◆ EXERCISE: Locate the string "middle" in the records below. Copy every line where it occurs.

◆ DATASET RECORDS:
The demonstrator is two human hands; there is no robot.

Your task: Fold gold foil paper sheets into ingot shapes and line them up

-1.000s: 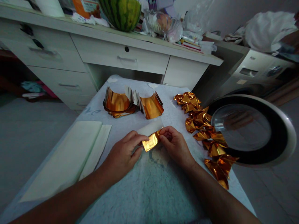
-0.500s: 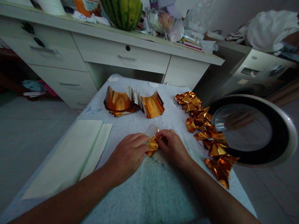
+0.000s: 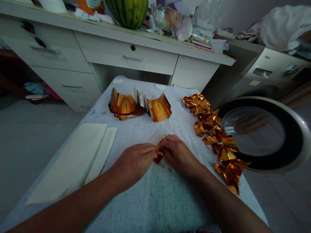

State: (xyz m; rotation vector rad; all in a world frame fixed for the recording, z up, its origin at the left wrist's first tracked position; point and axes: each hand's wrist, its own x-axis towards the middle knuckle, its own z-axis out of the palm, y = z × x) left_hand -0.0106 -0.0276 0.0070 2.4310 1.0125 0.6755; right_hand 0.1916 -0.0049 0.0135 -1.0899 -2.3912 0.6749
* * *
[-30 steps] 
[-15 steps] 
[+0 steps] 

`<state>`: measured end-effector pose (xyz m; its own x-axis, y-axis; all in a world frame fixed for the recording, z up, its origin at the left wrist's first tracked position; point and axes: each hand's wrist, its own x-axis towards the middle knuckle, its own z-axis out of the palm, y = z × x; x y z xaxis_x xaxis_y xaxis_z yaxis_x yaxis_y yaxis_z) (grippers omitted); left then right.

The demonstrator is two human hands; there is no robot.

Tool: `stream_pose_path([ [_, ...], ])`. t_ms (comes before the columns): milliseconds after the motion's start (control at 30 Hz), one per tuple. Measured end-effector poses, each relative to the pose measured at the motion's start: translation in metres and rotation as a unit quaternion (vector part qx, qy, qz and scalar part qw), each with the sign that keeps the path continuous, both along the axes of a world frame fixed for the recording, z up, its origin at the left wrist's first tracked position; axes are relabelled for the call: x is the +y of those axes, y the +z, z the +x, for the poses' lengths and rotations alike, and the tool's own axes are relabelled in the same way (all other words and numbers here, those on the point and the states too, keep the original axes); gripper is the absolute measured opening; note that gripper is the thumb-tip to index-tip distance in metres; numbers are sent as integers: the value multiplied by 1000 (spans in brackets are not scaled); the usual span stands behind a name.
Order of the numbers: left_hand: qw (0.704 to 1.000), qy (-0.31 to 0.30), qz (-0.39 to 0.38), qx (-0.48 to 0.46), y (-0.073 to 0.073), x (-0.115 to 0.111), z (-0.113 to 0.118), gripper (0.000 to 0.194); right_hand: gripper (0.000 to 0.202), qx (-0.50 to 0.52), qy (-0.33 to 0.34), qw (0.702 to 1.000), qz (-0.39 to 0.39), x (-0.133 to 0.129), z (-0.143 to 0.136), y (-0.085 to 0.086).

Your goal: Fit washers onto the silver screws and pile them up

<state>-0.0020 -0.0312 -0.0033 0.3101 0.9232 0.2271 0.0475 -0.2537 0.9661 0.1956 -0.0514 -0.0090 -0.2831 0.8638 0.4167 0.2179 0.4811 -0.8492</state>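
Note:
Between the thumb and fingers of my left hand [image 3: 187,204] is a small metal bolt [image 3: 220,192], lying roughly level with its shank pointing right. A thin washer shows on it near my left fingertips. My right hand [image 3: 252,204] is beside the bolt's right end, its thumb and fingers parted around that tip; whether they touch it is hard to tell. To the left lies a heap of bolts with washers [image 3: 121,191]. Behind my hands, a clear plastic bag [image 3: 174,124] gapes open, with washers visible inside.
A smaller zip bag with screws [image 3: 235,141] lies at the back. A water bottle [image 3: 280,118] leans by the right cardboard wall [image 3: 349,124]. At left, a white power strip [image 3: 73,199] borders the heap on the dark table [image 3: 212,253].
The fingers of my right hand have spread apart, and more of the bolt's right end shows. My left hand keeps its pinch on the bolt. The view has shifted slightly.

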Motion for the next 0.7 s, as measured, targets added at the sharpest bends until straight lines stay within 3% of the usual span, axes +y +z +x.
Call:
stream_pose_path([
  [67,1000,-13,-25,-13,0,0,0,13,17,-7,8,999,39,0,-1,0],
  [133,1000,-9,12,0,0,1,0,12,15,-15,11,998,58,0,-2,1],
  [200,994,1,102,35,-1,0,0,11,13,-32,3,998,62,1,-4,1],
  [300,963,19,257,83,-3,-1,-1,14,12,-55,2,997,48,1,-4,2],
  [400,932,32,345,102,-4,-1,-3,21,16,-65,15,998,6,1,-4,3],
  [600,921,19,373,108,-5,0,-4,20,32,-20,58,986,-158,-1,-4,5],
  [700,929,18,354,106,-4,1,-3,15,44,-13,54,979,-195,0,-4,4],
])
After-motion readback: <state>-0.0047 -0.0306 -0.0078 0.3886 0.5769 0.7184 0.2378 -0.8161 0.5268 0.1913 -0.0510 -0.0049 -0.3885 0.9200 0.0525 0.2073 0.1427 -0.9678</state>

◆ RESPONSE:
State: (xyz m; rotation vector rad; all in a world frame fixed for the recording, z up, its origin at the left wrist's first tracked position; point and axes: each hand's wrist, its own x-axis towards the middle knuckle, its own z-axis out of the palm, y = z × x) left_hand -0.0106 -0.0276 0.0070 2.4310 1.0125 0.6755; right_hand 0.1916 -0.0049 0.0135 -1.0899 -2.3912 0.6749
`<state>`: measured end-effector pose (xyz m; its own x-axis, y-axis; all in a world frame fixed for the recording, z up, its origin at the left wrist's first tracked position; point and axes: each hand's wrist, its own x-axis towards the middle knuckle, its own z-axis out of the palm, y = z × x; x y z xaxis_x xaxis_y xaxis_z yaxis_x yaxis_y yaxis_z) (grippers omitted); left then right.

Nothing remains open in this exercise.